WHAT YOU HAVE TO DO. Without the pictures, extract every line from the start of the material to the line containing "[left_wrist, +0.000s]", both ends included.

DATA PROVIDED.
* * * *

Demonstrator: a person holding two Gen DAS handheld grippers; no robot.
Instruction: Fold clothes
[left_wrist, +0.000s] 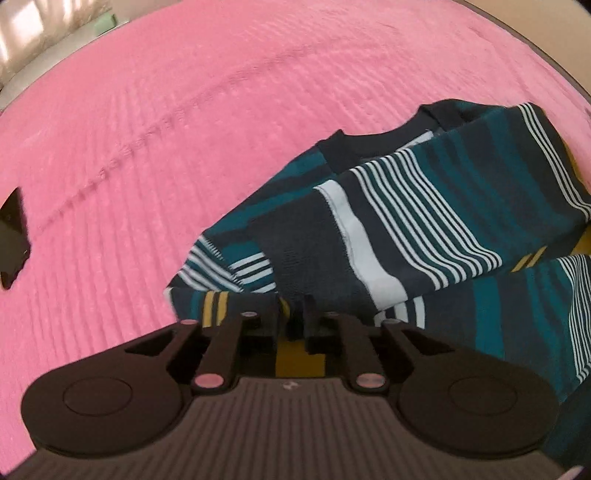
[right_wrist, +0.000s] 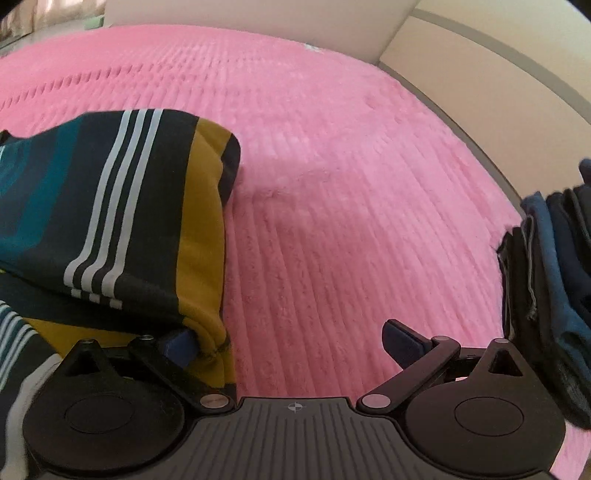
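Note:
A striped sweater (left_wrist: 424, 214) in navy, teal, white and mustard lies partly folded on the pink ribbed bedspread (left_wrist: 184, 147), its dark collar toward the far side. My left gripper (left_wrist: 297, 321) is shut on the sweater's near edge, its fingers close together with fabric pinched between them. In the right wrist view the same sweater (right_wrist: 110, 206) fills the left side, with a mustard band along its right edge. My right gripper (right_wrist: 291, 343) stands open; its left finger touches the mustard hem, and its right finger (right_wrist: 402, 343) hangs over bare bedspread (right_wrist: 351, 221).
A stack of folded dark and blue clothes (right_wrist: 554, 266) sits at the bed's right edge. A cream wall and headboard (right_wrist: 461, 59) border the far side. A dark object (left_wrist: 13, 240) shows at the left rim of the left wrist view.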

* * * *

RESPONSE TO THIS EXERCISE.
Demonstrator: a person holding two Gen DAS handheld grippers; no robot.
Instruction: Fold clothes
[left_wrist, +0.000s] 

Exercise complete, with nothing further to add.